Todos lo escuchábamos hablar de cosas de las que no entendíamos: de un hombre y un niño escondiéndose de otros hombres que querían matarlos solo por comida; de un montón de leones que se habían apoderado de una ciudad; de dos amigos que se habían reencontrado después de muchos años y peleaban por una vieja traición de uno de ellos: uno había amado en secreto a la mujer del otro.

            Alfredo nos hizo escribir un cuento. Yo tenía muchos escritos en la libreta en la que escribía al pez dorado, o lo que yo creía que eran cuentos. A mí me gustaba escribir, era la oportunidad de ser más que un simple intento de jugador de canicas. Entregamos nuestras historias a Alfredo un viernes al salir de clases. El lunes anunciaría al ganador. Me despedí del pez dorado, pegué con mi dedo en el cristal, le pedí que me deseara suerte para que ganara mi cuento.
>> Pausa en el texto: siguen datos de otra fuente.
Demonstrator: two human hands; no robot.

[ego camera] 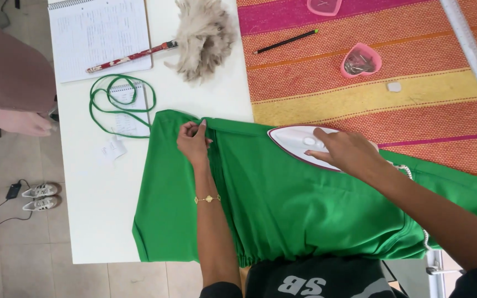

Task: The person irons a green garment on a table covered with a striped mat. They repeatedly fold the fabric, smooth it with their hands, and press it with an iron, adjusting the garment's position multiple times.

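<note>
A bright green garment (pixel 282 204) lies spread across the white table (pixel 95 209) and onto a striped mat. My left hand (pixel 193 142) pinches a fold at the garment's upper edge, fingers closed on the cloth. My right hand (pixel 344 150) grips the handle of a white iron (pixel 296 139) whose pointed tip faces left, resting flat on the green fabric just right of my left hand. A gold bracelet sits on my left wrist.
An orange, pink and yellow striped mat (pixel 371 83) covers the table's right part, with a pink heart-shaped pin dish (pixel 361 60), a pencil (pixel 285 42) and a metal ruler (pixel 473 52). A notebook (pixel 97 33), green cord (pixel 118 105), feather duster (pixel 202 36) lie at left.
</note>
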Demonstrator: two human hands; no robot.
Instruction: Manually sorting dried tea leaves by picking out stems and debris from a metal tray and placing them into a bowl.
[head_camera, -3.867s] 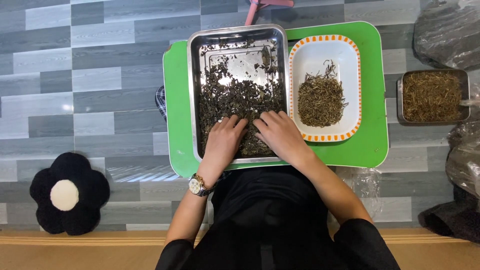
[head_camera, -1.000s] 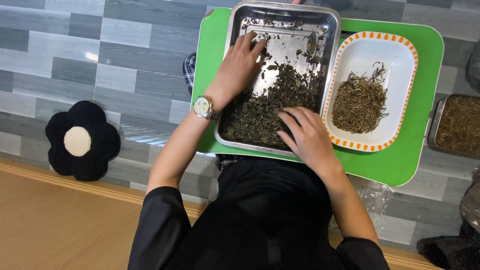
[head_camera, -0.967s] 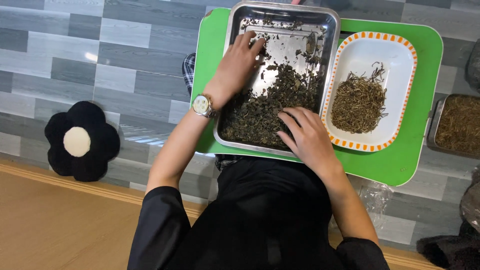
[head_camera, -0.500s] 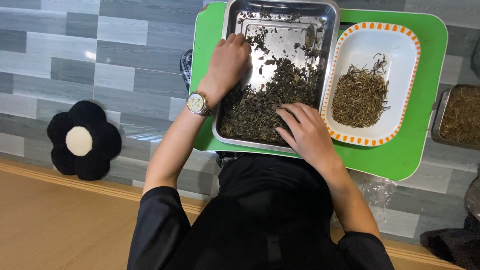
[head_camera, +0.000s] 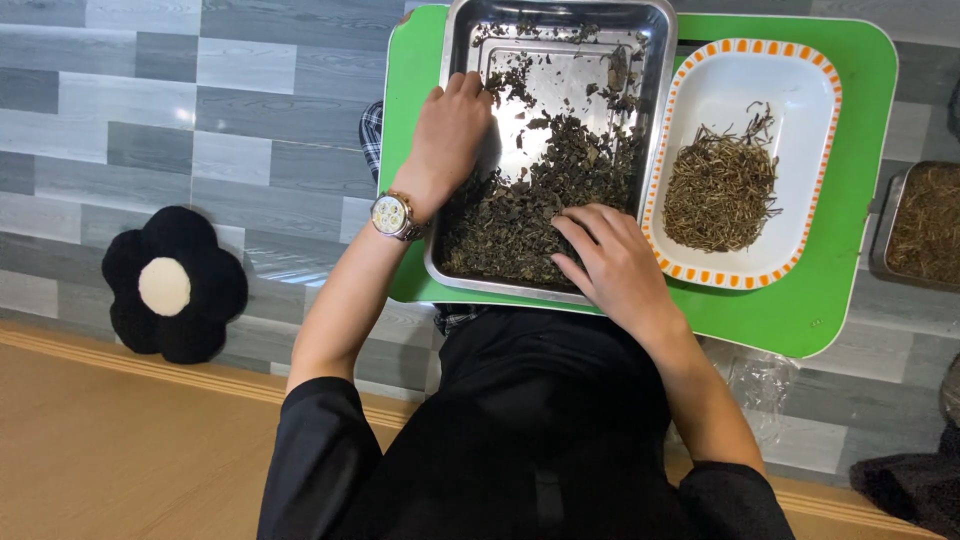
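Bright, even overhead light; sharp focus; glare on steel tray (head_camera: 560, 75).

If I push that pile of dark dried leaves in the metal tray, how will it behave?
The dark dried leaves look loose and light, so they would likely scatter rather than slide together. Flakes lie strewn over the metal tray, suggesting brittleness. The left hand rests among them.

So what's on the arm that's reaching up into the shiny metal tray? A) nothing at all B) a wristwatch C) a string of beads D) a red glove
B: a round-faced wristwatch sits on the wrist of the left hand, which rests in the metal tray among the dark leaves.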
            Escribí sobre un niño como yo, gordo como yo, que guardaba en la bolsa de su pantalón decenas de canicas de la suerte, y que se perdía una noche lluviosa de regreso de casa de su abuela; la noche en que todas las luminarias de la ciudad se habían apagado, y él no encontraba el camino a casa de sus padres, y era tanta la lluvia que en un charco nadaba un pez dorado que había caído de una ventana; el agua subió y subió y el niño como yo, que apenas alcanzaba el suelo con la punta de sus pies, sin duda se ahogaría, entonces el pez dorado creció y creció y llevó al niño nadando hasta su casa; el niño se soltó del pez y, antes de que se marchara, le dio sus canicas de la suerte. El pez se fue. Las canicas brillaban a la distancia con la luz que salía de las luminarias que acababan de encenderse de nuevo.

            El lunes, como siempre, llegué a clases antes que todos, con mi bolsa de canicas en el pantalón. Las más grandes que había llevado. Alfredo por primera vez ya esperaba en el salón.

Como cada día fui por la comida del pez. Alfredo me miró sin preguntar nada. Llevaba los dedos cruzados, pidiendo ganar. Miré la pecera, el pez dorado flotaba, no abría ni cerraba su boca. Había muerto. A Alfredo tampoco le importaba el pez. A mí no me importó el viernes. Me olvidé de darle de comer y estaba muerto. Solo le había pedido que me diera suerte.

            No podía moverme. Me quedé paralizado. Los demás habían entrado ya al salón. Alfredo nos pidió que fuéramos a nuestros lugares para conocer al cuento ganador. Pero yo no podía moverme. Tavo y Chucho se reían de mí. De aquel gordo paralizado. Empezaron a temblarme las piernas. Alfredo me repitió que fuera a mi lugar. No hice caso. La historia, mi historia, trataba del pez dorado que acababa de morir por mi culpa, maté al pez que en mi historia me salvaba de morir ahogado. Tavo y Chucho no paraban de reír. Pude mover un poco la mano derecha. Alfredo entendió que no iría a mi lugar. Anunció el cuento ganador, el de Tavo.

Tavo se reía tan fuerte que no escuchó su nombre. Alfredo le hizo señas para que pasara a leernos su cuento a todos. Ya podía mover también mipierna izquierda. Tavo llegó al lado de Alfredo, se doblaba de risa, se reía tanto que no advirtió cuando saqué la bolsa de canicas y se la estrellé en su cara con todas mis fuerzas. Las canicas salieron volando junto con un chorro de sangre y un diente de Tavo, que al fin había parado de reír. Algunas canicas fueron a dar al suelo, otras a la jardinera terrosa. Y otras cayeron al fondo de la pecera redonda, donde el pez dorado seguía flotando, golpeándose silenciosamente contra las paredes de cristal.